In the archetypal scenario where the end-users would be able to make their decisions directly based on the features used by the algorithm (e.g., Glasgow Coma Scale or Fraction of inspired Oxygen in the context of ICU), no extra-data would be required to make the algorithm trustable. On the contrary, in mental health, experts make their decision based on extra features that might not be captured directly by the system (e.g., the behavior and answers of the patient during the clinical consultation).

Perspectives

Achieving the vision of humans leveraging the predictive power of ML in a synergistic team relationship will take much planning and work, much of which is beyond mere model development. The first step should be to select and build models that are intrinsically understandable to human beings, and that naturally afford enhanced insight and support better decision-making. We have demonstrated here one such system, built upon a robust and time-tested mathematical approach to modelling generative processes over time.

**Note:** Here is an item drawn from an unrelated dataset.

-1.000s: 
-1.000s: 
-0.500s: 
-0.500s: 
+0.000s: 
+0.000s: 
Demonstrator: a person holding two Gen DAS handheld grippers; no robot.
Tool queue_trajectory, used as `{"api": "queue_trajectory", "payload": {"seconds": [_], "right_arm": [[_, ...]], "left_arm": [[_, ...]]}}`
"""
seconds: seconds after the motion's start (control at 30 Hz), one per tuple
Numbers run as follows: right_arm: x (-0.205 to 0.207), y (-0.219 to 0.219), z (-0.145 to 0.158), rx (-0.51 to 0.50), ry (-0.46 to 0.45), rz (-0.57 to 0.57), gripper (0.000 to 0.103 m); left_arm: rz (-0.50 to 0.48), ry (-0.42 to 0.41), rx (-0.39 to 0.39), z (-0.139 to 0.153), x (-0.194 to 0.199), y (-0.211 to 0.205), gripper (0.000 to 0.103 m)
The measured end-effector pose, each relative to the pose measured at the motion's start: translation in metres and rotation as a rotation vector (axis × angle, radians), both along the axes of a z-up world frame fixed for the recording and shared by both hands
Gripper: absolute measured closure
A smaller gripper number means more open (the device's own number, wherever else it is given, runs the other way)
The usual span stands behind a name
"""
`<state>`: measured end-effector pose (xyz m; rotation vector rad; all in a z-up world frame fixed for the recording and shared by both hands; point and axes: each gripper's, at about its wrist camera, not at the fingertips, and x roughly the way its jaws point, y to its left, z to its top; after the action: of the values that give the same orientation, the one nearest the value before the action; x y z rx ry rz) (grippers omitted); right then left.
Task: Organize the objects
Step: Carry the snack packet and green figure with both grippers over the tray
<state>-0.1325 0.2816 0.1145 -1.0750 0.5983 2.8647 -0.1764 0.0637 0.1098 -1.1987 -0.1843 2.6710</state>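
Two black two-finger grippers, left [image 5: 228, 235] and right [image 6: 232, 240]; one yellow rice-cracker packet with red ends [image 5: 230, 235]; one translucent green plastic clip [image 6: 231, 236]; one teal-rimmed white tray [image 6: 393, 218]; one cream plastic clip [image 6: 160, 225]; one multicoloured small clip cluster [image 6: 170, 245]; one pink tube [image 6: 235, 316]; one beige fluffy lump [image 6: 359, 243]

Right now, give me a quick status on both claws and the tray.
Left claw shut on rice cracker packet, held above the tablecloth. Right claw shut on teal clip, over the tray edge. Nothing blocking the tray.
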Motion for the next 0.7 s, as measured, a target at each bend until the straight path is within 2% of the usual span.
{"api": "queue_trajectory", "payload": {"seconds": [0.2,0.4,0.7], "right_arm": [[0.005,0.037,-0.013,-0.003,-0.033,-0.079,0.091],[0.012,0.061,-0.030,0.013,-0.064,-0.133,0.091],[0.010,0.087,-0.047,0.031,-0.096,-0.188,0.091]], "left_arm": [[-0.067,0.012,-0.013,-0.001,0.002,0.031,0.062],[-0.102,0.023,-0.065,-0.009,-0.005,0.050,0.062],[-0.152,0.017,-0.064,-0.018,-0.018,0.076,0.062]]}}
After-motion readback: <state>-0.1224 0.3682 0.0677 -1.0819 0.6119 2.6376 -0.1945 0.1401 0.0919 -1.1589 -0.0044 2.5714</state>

Our demonstration, we hope, illustrates how the use of NODEs in medical prognoses is superior to any explanation attempt of black box models, and also supports user’s natural intuition as a consequence of its design.

Non-interpretable features

When the features are not intuitive to interpret for a given expert, it can be difficult to generate a narrative merely from extrapolated data. Doing so is the equivalent of attempting to convince someone of a different opinion or perspective—an effort with low historical likelihood of success. To help the construction of narratives and the interactions with a predictive agent, an interesting direction would be to extract additional variables of interest, that are distinct from the measured features. For instance, in the case of ICU patients, it could be interesting to have machine learning algorithms that extract from the latent trajectory the occurrence of specific events about different systems (respiratory, cardiac, etc.) categorized by physicians to help supporting narratives. The mechanistic representation of the expert decision-making, even if incomplete, could contain, for example, mutually exclusive symptoms appearing in a time frame defined by physical bounds, i.e., critical event intensity.

An additional algorithm could be used to extract information from the intractable latent space to augment the basic information in expert knowledge. For this step, we could either use classical or powerful deep learning algorithms, since extracted data are not yet subject to explainability. Doing so could be framed as adding prior basic knowledge to the equation resolution. In the field of physics, to model systems conserving their total energy, it is possible to add an energy constraint to the NODE, to ensure that trajectories satisfy this condition. In technical terms, this is enforced using a Hamiltonian structure on the NODE, and the corresponding machine learning algorithm is studied in depth in Zhong et al. (2019). This sensibility to prior knowledge needs to be investigated, in particular for real world datasets.

To confirm the usefulness of these additionally extracted variables , it would then be necessary to conduct trials: the recommendation system would be tested by experts with or without this add-on and evaluated for machine prediction acceptability. This is our proposed plan for the future.

In conclusion, we have demonstrated the potential utility of using NODE architecture on real-life data to enhance and improve human prognosis in medical decisions. We have illustrated the benefits, both intrinsic and designed, of such an architecture, and have discussed why these benefits are likely to enhance human-machine teaming and technology acceptance of ML in expert domains such as medicine.